Imagine my surprise when I found out that artificial sweeteners are also associated with weight gain, metabolic syndrome, and type 2 diabetes.
Eventually I decided I had to wean myself off of the taste of sweet coffee. How’d I do it? Heavy cream instead! This is a great strategy because the richness of the cream is so delicious that you won’t miss the taste of sugar so much. Over time you can transition to half-and-half or milk instead.
Lie #7: I’ve had a stressful day and some comfort food will make me feel better.
The truth: It will make me feel worse.
Of course food should be pleasurable — it’s one of the great things in life! But it turns out that when we try to use food for coping, it backfires. Research shows it actually makes us feel worse.

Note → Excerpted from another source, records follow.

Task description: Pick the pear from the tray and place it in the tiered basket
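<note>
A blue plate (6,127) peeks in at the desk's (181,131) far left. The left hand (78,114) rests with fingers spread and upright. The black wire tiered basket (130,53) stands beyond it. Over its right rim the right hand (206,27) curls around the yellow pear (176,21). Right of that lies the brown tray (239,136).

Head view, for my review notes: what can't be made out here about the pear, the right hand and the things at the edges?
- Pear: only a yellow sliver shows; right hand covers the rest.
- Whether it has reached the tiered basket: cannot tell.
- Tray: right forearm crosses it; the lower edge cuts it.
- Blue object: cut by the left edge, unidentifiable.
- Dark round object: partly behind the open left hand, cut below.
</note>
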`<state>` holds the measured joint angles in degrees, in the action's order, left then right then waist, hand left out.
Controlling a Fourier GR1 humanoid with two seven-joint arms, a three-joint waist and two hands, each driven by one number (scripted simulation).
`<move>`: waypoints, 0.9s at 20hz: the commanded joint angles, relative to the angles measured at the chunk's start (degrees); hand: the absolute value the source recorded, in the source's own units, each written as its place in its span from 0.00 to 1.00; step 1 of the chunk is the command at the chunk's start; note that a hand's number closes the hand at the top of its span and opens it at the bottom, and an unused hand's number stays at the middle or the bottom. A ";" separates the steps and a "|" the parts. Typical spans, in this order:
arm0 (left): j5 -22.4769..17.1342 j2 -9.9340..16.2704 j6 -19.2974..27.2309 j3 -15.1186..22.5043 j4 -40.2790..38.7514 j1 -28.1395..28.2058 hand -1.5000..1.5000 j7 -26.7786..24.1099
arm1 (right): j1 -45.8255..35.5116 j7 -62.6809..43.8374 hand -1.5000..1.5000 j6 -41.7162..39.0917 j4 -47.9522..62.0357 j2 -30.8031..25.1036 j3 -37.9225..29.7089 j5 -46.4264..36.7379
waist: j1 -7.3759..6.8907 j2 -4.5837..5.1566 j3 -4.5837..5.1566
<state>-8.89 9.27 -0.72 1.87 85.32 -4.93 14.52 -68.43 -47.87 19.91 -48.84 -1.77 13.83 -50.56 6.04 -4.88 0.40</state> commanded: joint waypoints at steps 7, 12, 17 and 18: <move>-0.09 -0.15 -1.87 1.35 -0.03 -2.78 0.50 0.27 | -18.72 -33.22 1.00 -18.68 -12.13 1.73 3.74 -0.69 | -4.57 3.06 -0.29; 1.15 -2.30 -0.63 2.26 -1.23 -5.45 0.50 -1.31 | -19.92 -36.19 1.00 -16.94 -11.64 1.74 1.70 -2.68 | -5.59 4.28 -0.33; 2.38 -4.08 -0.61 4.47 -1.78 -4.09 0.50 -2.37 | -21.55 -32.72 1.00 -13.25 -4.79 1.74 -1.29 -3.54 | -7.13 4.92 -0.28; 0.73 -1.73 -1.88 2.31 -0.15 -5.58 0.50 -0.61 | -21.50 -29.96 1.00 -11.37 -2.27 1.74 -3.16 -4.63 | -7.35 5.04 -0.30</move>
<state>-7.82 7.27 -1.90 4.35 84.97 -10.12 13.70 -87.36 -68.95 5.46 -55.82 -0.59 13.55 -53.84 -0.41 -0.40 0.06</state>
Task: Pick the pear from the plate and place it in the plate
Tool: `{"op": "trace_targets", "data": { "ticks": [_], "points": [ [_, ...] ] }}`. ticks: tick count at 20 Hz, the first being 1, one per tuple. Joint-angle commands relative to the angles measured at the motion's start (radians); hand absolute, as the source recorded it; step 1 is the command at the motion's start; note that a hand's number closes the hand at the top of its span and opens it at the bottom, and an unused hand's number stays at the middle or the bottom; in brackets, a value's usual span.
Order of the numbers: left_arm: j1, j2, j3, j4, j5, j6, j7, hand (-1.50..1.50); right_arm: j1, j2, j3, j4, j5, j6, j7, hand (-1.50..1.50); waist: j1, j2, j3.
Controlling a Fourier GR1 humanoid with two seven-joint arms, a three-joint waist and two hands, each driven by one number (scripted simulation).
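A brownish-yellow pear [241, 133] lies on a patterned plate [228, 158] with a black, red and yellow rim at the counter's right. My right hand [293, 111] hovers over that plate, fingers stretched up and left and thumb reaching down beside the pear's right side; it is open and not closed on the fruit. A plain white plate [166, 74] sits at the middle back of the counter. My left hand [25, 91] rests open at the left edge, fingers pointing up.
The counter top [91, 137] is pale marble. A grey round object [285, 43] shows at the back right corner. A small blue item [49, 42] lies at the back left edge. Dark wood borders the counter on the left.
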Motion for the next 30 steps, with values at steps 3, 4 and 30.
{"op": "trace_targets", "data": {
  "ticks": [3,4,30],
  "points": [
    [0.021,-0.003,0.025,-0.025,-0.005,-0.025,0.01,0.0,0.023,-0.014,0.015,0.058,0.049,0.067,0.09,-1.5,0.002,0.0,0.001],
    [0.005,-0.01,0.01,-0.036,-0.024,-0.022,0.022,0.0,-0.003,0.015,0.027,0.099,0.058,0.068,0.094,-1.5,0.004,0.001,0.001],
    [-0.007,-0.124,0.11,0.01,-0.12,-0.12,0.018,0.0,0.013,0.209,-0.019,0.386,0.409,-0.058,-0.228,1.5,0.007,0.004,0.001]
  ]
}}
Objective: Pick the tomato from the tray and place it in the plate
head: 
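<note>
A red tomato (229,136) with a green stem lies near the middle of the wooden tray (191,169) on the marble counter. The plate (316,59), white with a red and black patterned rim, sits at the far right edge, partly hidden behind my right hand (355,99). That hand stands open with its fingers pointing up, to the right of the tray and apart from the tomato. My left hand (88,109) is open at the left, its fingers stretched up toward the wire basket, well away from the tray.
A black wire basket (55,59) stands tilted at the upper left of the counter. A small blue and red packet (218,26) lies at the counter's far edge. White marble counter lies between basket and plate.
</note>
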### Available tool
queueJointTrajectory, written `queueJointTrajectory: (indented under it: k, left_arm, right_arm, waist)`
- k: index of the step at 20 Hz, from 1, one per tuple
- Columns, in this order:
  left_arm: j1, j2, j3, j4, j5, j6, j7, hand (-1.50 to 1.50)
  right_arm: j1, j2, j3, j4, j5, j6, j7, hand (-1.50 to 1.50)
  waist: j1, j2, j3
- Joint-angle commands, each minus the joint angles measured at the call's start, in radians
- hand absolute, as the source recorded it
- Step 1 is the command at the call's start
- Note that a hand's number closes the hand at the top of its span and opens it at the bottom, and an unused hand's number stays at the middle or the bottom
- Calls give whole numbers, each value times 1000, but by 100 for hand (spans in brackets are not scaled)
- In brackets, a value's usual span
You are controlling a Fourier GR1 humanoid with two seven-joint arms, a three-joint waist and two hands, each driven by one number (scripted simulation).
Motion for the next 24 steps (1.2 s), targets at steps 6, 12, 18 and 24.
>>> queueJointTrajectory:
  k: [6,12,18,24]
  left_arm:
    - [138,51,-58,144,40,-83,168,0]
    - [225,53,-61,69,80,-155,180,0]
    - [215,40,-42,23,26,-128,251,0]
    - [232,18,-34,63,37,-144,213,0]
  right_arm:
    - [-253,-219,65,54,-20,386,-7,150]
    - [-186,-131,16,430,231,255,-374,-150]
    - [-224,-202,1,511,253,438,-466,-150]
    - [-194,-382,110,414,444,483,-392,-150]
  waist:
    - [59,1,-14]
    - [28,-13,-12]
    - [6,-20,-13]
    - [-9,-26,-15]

Exercise on the other hand, is one of the most effective strategies for coping with negative feelings. Even short bursts of exercise have natural antidepressant and stress-reducing effects on brain chemistry.
The Bottom Line:
The big takeaway here is that most of us try to trick ourselves whenever there is an opportunity. And with more than 200 food decisions to make a day, there’s a lot of opportunity! That’s why it’s really important to set up habits that make our eating and activity behaviors automatic.
Once we've adopted healthy habits, we don’t have to make hundreds of tiny choices every day.